Sunday, March 25, 2012

NAWAR SHORA

  • Served as legal director of the American-Arab Anti-Discrimination Committee
  • Sees the war on terror through the lens of anti-Arab discrimination
  • Was appointed by President Barack Obama to serve as a senior advisor to the Civil Rights and Liberties Office of the Transportation Security Administration



Nawar Shora worked as the Legal Director of the American-Arab Anti-Discrimination Committee (ADC) and also founded its Diversity Education and Law Enforcement Outreach Program (LEOP). Since 1999, he has devoted himself to educating government employees and the general public about ethnic discrimination and the infringement of civil liberties in the United States.
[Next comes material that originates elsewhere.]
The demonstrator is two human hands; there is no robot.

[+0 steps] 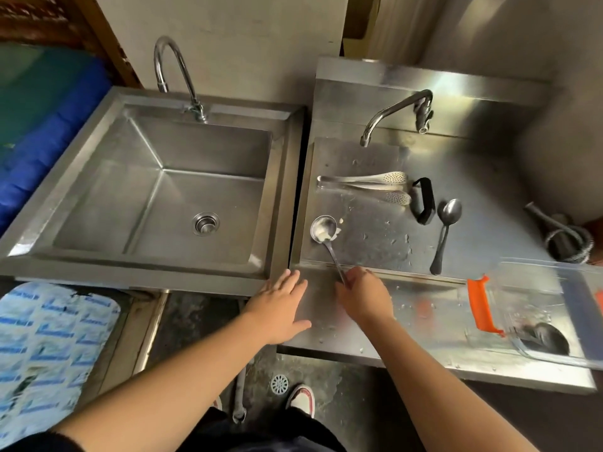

Along with representatives from the Council on American Islamic Relations, the Sikh American Legal Defense Education Fund, the Arab American Institute, the Muslim Public Affairs Council, and the ADAMS (All Dulles Area Muslim Society) Center, Shora took part in an FBI outreach program after 9/11 to air Muslim community grievances pertaining to hate crimes (allegedly committed against Arabs and Muslims) and the Patriot Act. In March, 2010, the Obama administration appointed Shora as a senior advisor to the Civil Rights and Liberties Office of the Transportation Security Administration (TSA) in the Department of Homeland Security.

Born in Syria and raised in Huntington, West Virginia, Shora graduated from Marshall University and the West Virginia University College of Law. In 1999 he joined the ADC as an intern and, in 2001, became a legal advisor, founding (in 2002) the LEOP program, which he headed for the rest of the decade. Designed to inform law-enforcement officers and agencies in the U.S. about Arab-American and Muslim communities in “the wake of the post-9/11 backlash,” the LEOP program reached 20,000 individuals in government and the private sector as well as hundreds of thousands through a DVD series for Department of Justice and Department of Homeland Security employees.

As director of the LEOP, Shora has championed the ADC’s mission to recast the war on terror as a narrative of ethnic discrimination perpetuated by the Bush administration. According to the ADC, Arab Americans and Muslims have become the “the secondary victims” of the 9/11 attacks – and Shora views the war on terror exclusively through the prism of discrimination. In 2003, when the FBI conducted an investigation of the International Institute of Islamic Thought (IIIT), which has ties to the extremist Saudi-Wahhabi movement, Shora interpreted the raid in terms of a continuing pattern of abuse against Arab Americans: “I would like to believe that the four homes that were hit today were not raided purely because they were Muslim homes.”

Instead of promoting stringent security protocols, Shora emphasizes the American government's alleged mistrust of Arab Americans and Muslims. “Perhaps one of our greatest challenges as a society has been a lack of trust and lack of understanding,” he said in 2009 in remarks about the U.S. security system. After the TSA heightened scrutiny of travelers following a series of “homegrown” terrorist incidents and Umar Farouk Abdulmutallab’s 2009 attempted airline attack, Shora called the new protocols “extreme and very dangerous,” and found evidence of ethnic profiling: “All of a sudden, people are labeled as being related to terrorism just because of the nation they are from.”

Months later, in March 2010, Shora was tapped to be a senior adviser for the TSA. He characterized his new job as an opportunity to change policy from within. “It's about time I cross over to the government and start working within the system. That’s the beauty of our society: Anybody can work with the government.”